EXERCISE INSTRUCTIONS —
Line by line, give the data again exactly as it appears.

SUPPLIED MATERIAL —

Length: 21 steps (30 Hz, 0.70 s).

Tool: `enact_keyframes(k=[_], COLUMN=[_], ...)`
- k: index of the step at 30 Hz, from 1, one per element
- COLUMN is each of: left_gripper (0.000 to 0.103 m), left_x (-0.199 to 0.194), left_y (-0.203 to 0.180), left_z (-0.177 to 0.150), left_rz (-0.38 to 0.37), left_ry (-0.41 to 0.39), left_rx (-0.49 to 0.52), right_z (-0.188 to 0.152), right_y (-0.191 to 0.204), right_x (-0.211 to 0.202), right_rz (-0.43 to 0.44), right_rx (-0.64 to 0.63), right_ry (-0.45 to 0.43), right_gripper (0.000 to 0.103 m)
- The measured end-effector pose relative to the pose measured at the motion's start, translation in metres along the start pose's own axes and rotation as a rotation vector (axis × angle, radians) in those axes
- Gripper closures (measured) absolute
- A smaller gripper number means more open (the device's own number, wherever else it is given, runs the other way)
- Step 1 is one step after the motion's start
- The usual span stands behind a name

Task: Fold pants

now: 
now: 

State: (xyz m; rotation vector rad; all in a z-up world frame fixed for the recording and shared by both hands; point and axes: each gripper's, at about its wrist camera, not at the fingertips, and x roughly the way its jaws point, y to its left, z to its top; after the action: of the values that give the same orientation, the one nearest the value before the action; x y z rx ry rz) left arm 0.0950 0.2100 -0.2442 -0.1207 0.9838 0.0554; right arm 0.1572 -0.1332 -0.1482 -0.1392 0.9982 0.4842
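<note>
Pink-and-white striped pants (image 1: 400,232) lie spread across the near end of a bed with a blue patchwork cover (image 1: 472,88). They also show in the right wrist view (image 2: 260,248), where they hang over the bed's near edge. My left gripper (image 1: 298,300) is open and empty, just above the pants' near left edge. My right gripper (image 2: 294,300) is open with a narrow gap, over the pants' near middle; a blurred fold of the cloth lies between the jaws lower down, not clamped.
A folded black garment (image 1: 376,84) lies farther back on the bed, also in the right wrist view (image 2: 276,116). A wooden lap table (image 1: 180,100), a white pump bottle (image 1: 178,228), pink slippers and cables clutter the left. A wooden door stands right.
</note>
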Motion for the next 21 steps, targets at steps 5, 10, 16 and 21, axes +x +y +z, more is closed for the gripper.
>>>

SOLUTION TO THIS PROBLEM —
Length: 21 steps (30 Hz, 0.70 s).

Tool: `enact_keyframes(k=[_], COLUMN=[_], ...)`
- k: index of the step at 30 Hz, from 1, one per element
- COLUMN is each of: left_gripper (0.000 to 0.103 m), left_x (-0.199 to 0.194), left_y (-0.203 to 0.180), left_z (-0.177 to 0.150), left_rz (-0.38 to 0.37), left_ry (-0.41 to 0.39), left_rx (-0.49 to 0.52), right_z (-0.188 to 0.152), right_y (-0.191 to 0.204), right_x (-0.211 to 0.202), right_rz (-0.43 to 0.44), right_rx (-0.64 to 0.63), right_ry (-0.45 to 0.43), right_gripper (0.000 to 0.103 m)
- The measured end-effector pose relative to the pose measured at the motion's start, translation in metres along the start pose's own axes and rotation as a rotation vector (axis × angle, radians) in those axes
- Gripper closures (measured) absolute
- A smaller gripper number means more open (the device's own number, wherever else it is given, runs the other way)
- Step 1 is one step after the motion's start
- The usual span stands behind a name

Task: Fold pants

now: 
now: 

State: (xyz m; rotation vector rad; all in a z-up world frame fixed for the recording and shared by both hands; point and axes: each gripper's, at about its wrist camera, not at the fingertips, and x roughly the way its jaws point, y to its left, z to its top; after the action: of the values that give the same orientation, the one nearest the value before the action; x y z rx ry rz) left arm 0.0950 0.2100 -0.2442 -0.1207 0.9838 0.0554; right arm 0.1572 -0.1332 -0.1482 -0.1392 0.9982 0.4842
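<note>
Pink-and-white striped pants (image 1: 400,232) lie spread across the near end of a bed with a blue patchwork cover (image 1: 472,88). They also show in the right wrist view (image 2: 260,248), where they hang over the bed's near edge. My left gripper (image 1: 298,300) is open and empty, just above the pants' near left edge. My right gripper (image 2: 294,300) is open with a narrow gap, over the pants' near middle; a blurred fold of the cloth lies between the jaws lower down, not clamped.
A folded black garment (image 1: 376,84) lies farther back on the bed, also in the right wrist view (image 2: 276,116). A wooden lap table (image 1: 180,100), a white pump bottle (image 1: 178,228), pink slippers and cables clutter the left. A wooden door stands right.
</note>
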Motion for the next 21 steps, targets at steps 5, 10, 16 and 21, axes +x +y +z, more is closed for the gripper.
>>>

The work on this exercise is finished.